The answer is to be the data that follows, transcribed exactly, minus its pictures.

======== DATA SEGMENT

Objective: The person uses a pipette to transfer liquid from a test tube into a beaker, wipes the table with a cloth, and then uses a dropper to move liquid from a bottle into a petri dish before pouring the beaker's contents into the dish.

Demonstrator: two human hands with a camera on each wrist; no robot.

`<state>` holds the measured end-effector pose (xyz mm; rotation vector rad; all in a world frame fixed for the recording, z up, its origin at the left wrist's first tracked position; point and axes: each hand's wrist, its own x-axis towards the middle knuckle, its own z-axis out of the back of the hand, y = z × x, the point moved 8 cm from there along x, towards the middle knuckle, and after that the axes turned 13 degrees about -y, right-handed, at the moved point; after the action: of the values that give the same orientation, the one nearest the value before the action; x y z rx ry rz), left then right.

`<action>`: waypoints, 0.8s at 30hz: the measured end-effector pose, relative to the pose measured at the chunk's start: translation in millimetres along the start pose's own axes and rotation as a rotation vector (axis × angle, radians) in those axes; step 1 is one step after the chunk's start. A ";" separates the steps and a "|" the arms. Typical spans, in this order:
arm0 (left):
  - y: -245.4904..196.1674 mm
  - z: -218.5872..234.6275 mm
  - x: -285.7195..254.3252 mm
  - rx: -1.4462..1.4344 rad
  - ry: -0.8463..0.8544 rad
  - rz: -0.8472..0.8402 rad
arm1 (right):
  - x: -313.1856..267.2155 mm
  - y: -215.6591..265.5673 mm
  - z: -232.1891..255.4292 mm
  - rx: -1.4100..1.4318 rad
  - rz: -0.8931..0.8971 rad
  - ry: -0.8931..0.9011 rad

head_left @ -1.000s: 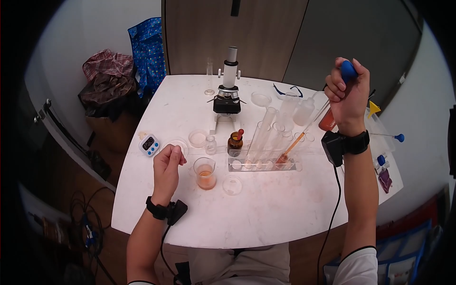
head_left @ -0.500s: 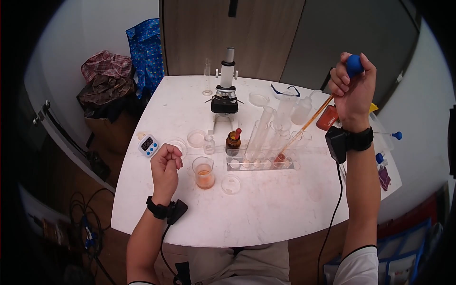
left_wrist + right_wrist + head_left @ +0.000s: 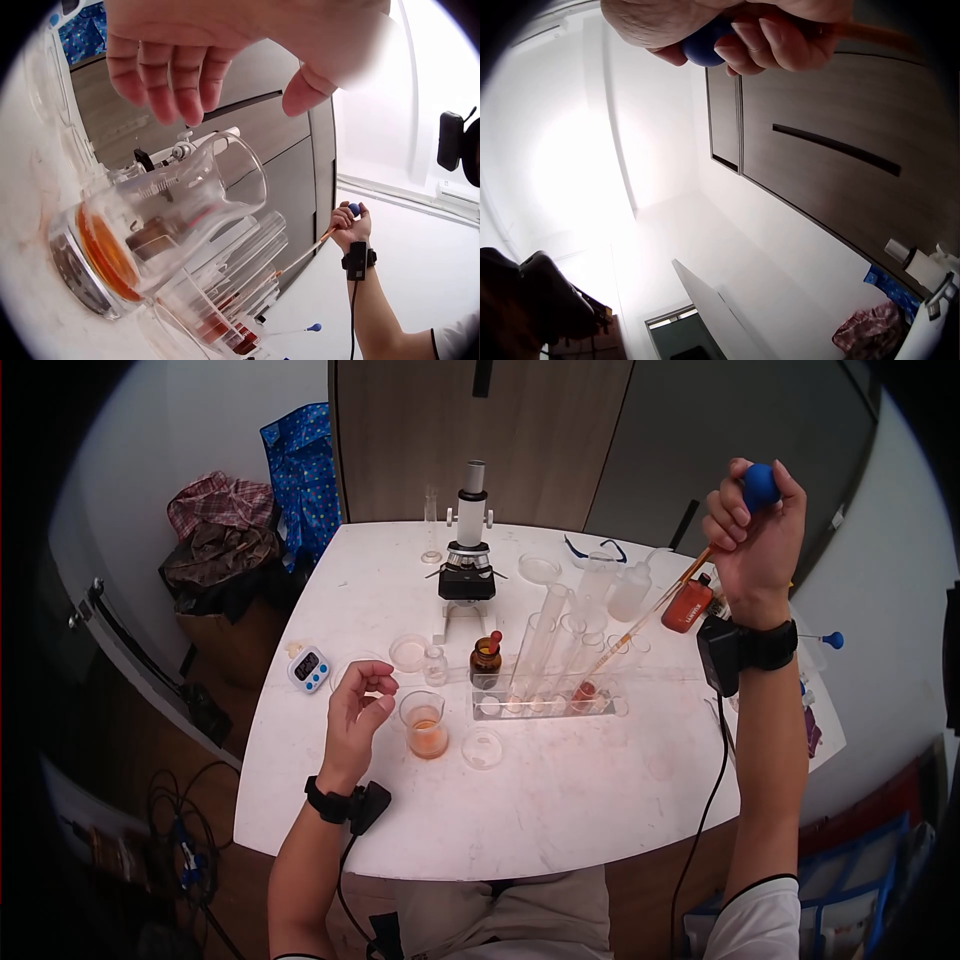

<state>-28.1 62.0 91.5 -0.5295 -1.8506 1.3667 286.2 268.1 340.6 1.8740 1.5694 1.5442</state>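
Note:
My right hand (image 3: 757, 560) is raised at the right, its fingers wrapped around the blue rubber bulb (image 3: 762, 487) of a long glass pipette (image 3: 648, 614). Orange liquid shows in the pipette's upper part, by the hand. The pipette slants down left into a test tube with reddish-orange liquid (image 3: 584, 696) at its bottom, standing in a clear rack (image 3: 545, 712). Loosely bent and holding nothing, my left hand (image 3: 356, 710) hovers beside a beaker (image 3: 424, 735) with a little orange liquid. In the left wrist view its fingers (image 3: 180, 82) hang apart above the beaker's rim.
Behind the rack stand a brown dropper bottle (image 3: 486, 666) and a microscope (image 3: 468, 550). Petri dishes (image 3: 483, 750) lie around the beaker, and a timer (image 3: 309, 669) lies at the left. Toward the back right are a wash bottle (image 3: 632, 595), safety glasses (image 3: 596, 548) and a red-brown bottle (image 3: 687, 604).
The right hand has moved slightly up and right with the pipette; the orange liquid column now shows nearer the bulb. The left hand's fingers have loosened from a curl.

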 end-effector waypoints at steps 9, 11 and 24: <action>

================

RESPONSE TO THE TASK:
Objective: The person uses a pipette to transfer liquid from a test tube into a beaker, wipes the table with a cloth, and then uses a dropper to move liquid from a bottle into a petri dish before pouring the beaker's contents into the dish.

Demonstrator: two human hands with a camera on each wrist; no robot.

`<state>` holds the measured end-effector pose (xyz mm; rotation vector rad; all in a world frame fixed for the recording, z up, its origin at the left wrist's first tracked position; point and axes: each hand's wrist, its own x-axis towards the middle knuckle, its own z-axis out of the back of the hand, y = z × x, the point moved 8 cm from there along x, towards the middle knuckle, and after that the axes turned 13 degrees about -y, right-handed, at the moved point; after the action: of the values that give the same orientation, the one nearest the value before the action; x y z rx ry rz), left then right.

`<action>`: waypoints, 0.8s at 30hz: the measured end-effector pose, relative to the pose measured at the chunk's start: translation in millimetres along the start pose's own axes and rotation as a rotation vector (axis × angle, radians) in those axes; step 1 is one step after the chunk's start. A ";" separates the steps and a "|" the arms. Typical spans, in this order:
arm0 (left):
  - y: -245.4904..196.1674 mm
  - z: -218.5872..234.6275 mm
  - x: -285.7195..254.3252 mm
  - rx: -1.4462..1.4344 rad
  - ry: -0.8463..0.8544 rad
  - rz: -0.8472..0.8402 rad
arm1 (right):
  - x: -313.1856..267.2155 mm
  - y: -215.6591..265.5673 mm
  - z: -232.1891..255.4292 mm
  - rx: -1.4100..1.4318 rad
  - rz: -0.8931..0.8971 rad
  - ry: -0.8931..0.9011 rad

head_left @ -1.000s: 
head_left @ -0.500s: 
left_wrist + right_wrist + head_left @ +0.000s: 

<state>-28.1 62.0 91.5 -0.5295 -1.8506 1.3667 286.2 268.1 340.6 1.8740 1.5694 1.5442</state>
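Note:
My right hand (image 3: 757, 560) is raised at the right, its fingers wrapped around the blue rubber bulb (image 3: 762, 487) of a long glass pipette (image 3: 648, 614). Orange liquid shows in the pipette's upper part, by the hand. The pipette slants down left into a test tube with reddish-orange liquid (image 3: 584, 696) at its bottom, standing in a clear rack (image 3: 545, 712). Loosely bent and holding nothing, my left hand (image 3: 356, 710) hovers beside a beaker (image 3: 424, 735) with a little orange liquid. In the left wrist view its fingers (image 3: 180, 82) hang apart above the beaker's rim.
Behind the rack stand a brown dropper bottle (image 3: 486, 666) and a microscope (image 3: 468, 550). Petri dishes (image 3: 483, 750) lie around the beaker, and a timer (image 3: 309, 669) lies at the left. Toward the back right are a wash bottle (image 3: 632, 595), safety glasses (image 3: 596, 548) and a red-brown bottle (image 3: 687, 604).
The right hand has moved slightly up and right with the pipette; the orange liquid column now shows nearer the bulb. The left hand's fingers have loosened from a curl.
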
 end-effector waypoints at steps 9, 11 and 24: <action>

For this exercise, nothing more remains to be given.